▶ WHAT THE TASK REQUIRES
Starting at the first line of the listing below, repeat each line up to and including the one containing "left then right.". Leave out pictures.

▶ RECORDED DATA
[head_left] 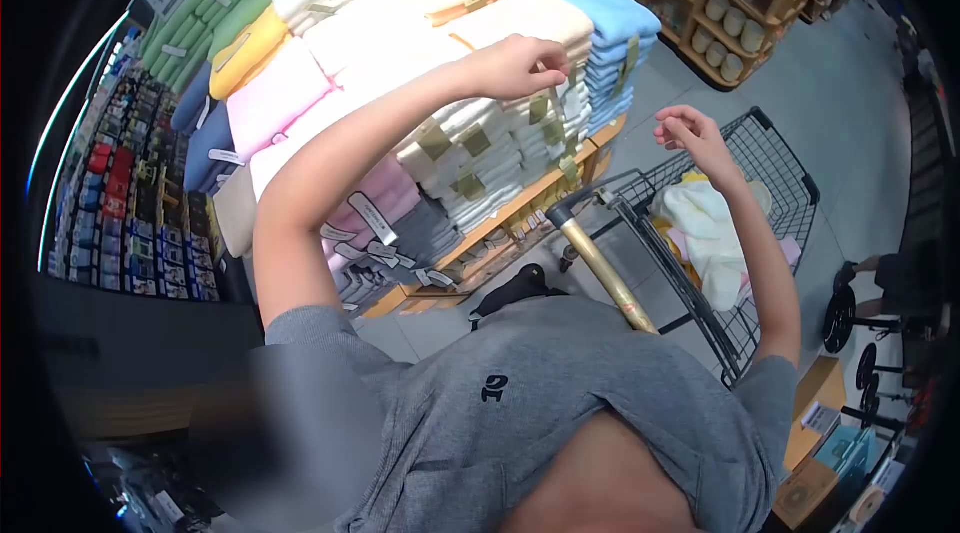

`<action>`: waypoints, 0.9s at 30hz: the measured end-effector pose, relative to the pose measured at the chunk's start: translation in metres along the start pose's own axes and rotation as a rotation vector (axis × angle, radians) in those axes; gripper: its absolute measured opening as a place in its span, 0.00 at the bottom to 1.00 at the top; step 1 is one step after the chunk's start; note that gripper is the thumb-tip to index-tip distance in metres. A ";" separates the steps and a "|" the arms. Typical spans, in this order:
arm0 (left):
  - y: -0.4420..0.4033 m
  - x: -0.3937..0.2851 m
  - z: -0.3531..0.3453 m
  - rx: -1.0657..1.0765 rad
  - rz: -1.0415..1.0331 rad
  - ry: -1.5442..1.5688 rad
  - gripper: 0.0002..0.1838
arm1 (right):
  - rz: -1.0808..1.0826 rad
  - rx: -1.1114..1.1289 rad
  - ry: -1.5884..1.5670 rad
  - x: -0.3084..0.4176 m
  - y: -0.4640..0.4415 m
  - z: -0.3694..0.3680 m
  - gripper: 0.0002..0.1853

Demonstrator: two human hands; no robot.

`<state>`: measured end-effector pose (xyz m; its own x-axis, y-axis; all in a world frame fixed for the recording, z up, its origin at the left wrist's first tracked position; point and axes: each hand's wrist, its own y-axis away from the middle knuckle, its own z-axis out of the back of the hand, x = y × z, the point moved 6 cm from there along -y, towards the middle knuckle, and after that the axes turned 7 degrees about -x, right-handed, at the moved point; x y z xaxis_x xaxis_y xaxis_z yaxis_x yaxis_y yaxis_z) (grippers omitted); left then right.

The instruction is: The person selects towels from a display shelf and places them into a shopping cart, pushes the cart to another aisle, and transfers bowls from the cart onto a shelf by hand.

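Observation:
My left hand (522, 67) is held out over the front corner of a display of folded towels, in front of a cream towel stack (530, 18). Its fingers are loosely curled, with a gap to the thumb and nothing visible in them. My right hand (695, 141) is raised above a black wire shopping cart (770, 148), fingers bent and apart, holding nothing I can see. In the cart lies a bundle of white cloth (705, 233) with yellow and pink pieces around it. The cart's tan handle (605, 273) is close to my torso, touched by neither hand.
Blue towels (612, 28), white rolled towels with tags (475, 158) and pink towels (275, 108) fill the display. Wooden shelves (735, 8) with pale cups stand at the back right. Packaged goods (130, 203) hang at left. Another person's leg (880, 278) shows at right.

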<state>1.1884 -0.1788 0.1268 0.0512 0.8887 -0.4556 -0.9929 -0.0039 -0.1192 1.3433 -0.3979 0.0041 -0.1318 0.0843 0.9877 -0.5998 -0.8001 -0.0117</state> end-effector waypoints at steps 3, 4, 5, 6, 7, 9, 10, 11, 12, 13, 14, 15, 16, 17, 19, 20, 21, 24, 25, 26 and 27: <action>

▶ OUTPUT BELOW
[head_left] 

`<action>`: waypoints, 0.9s at 30hz: the measured end-effector pose, relative to the pose measured at the chunk's start: translation in metres along the start pose's own axes and rotation as a rotation vector (axis × angle, radians) in those axes; gripper: its absolute measured opening as a place in its span, 0.00 at the bottom to 1.00 at the top; step 1 is one step after the chunk's start; note that gripper is the thumb-tip to index-tip distance in metres. A ";" separates the steps and a "|" the arms. Typical spans, in this order:
arm0 (left):
  - y: -0.4420..0.4033 m
  - x: -0.3937..0.2851 m
  - z: -0.3531..0.3453 m
  - rx: -1.0657..1.0765 rad
  - rz: -1.0415..1.0331 rad
  - ry: -1.5442..1.5688 rad
  - gripper: 0.0002..0.1838
arm1 (right):
  - rz: -1.0808..1.0826 rad
  - rx: -1.1114..1.1289 rad
  - ry: -1.5884..1.5670 rad
  - x: -0.3084..0.4176 m
  - y: -0.4640..0.4415 m
  - z: -0.3694..0.3680 m
  - gripper: 0.0002..0.1853

Demonstrator: two human hands; no robot.

`<state>`: measured end-effector pose (xyz m; its own x-axis, y-axis; all in a world frame fixed for the recording, z up, its origin at the left wrist's first tracked position; point and axes: each hand's wrist, its own y-axis away from the middle knuckle, its own z-axis out of the back of the hand, x = y × z, the point moved 6 cm from there along -y, towards the middle knuckle, and after that the axes turned 7 degrees about -x, right-handed, at the moved point; x y z xaxis_x xaxis_y xaxis_z yaxis_x yaxis_y yaxis_z) (grippers omitted); left then right.

No more output will be given for this exercise.